#### To do:
Determine how many lines below contain the word "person", then write that number by itself.
Start of Entries supplied
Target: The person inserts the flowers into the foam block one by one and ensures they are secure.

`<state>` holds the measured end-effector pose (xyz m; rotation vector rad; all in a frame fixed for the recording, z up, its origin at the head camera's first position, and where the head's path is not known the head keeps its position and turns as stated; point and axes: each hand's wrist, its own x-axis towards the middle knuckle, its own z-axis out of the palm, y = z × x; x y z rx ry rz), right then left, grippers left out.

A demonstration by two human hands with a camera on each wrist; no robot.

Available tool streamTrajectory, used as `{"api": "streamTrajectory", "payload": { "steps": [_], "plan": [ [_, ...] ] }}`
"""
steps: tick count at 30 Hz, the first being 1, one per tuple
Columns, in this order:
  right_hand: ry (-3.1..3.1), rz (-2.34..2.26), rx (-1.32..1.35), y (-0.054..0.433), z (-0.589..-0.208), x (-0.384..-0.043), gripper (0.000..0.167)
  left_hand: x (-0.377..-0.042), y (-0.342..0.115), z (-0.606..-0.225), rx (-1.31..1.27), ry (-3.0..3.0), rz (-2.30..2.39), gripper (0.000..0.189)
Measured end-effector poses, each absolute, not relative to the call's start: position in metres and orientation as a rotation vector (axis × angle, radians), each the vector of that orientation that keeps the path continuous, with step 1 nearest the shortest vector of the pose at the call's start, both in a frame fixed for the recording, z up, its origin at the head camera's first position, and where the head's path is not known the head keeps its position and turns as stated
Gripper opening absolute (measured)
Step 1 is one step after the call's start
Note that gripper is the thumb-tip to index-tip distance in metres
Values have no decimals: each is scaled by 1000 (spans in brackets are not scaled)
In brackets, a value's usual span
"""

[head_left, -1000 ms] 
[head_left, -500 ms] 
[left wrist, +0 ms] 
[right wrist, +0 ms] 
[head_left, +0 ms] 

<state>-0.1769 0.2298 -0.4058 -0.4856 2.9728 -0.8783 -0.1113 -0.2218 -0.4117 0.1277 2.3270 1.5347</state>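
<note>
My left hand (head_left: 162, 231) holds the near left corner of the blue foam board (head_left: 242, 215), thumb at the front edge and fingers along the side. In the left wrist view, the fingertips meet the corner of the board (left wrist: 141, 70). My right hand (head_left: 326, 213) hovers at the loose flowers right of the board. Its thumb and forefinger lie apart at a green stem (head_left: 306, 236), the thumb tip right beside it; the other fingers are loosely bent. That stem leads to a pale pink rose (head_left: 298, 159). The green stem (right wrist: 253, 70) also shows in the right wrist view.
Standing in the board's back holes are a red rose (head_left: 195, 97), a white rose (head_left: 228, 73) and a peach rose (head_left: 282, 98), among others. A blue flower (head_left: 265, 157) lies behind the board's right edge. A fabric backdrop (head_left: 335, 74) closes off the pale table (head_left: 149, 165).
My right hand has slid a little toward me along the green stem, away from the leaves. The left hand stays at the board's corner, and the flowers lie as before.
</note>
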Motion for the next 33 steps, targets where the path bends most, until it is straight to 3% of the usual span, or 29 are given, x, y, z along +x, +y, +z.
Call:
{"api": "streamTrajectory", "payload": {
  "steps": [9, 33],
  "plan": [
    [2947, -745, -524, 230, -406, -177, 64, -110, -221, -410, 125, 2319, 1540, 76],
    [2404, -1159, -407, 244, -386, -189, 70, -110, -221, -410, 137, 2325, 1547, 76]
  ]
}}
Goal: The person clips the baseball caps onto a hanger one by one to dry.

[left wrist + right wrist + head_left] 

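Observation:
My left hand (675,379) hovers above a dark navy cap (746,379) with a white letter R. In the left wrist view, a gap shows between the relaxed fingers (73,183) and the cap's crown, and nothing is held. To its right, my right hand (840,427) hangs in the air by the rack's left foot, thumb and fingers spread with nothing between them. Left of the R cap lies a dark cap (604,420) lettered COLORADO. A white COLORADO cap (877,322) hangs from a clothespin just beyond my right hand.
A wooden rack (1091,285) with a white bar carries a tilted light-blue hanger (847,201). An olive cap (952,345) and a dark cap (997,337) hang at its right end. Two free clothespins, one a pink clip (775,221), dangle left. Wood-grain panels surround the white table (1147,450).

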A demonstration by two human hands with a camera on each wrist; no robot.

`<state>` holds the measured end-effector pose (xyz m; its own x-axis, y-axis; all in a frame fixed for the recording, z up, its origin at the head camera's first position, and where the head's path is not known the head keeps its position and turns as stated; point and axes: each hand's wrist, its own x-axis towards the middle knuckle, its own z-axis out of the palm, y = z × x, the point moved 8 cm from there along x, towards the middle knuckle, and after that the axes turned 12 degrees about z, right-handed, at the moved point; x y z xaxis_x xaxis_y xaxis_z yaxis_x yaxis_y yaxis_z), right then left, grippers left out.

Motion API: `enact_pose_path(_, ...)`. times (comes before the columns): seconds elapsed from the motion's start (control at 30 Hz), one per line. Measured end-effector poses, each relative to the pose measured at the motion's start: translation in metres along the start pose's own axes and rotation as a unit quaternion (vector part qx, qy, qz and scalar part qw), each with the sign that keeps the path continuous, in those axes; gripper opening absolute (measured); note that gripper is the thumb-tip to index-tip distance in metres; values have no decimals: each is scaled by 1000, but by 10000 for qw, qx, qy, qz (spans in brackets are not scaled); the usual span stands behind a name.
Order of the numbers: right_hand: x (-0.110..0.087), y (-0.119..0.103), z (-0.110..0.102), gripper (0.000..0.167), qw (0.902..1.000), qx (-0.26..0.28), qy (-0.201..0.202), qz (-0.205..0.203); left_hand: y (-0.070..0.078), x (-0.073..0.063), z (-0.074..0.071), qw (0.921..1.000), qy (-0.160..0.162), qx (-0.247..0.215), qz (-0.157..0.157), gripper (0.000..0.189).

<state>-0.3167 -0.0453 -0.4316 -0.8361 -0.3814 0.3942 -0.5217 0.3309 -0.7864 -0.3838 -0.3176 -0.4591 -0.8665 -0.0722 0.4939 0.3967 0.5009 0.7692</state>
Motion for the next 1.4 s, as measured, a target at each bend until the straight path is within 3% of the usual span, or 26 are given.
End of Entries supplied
#### Response area:
2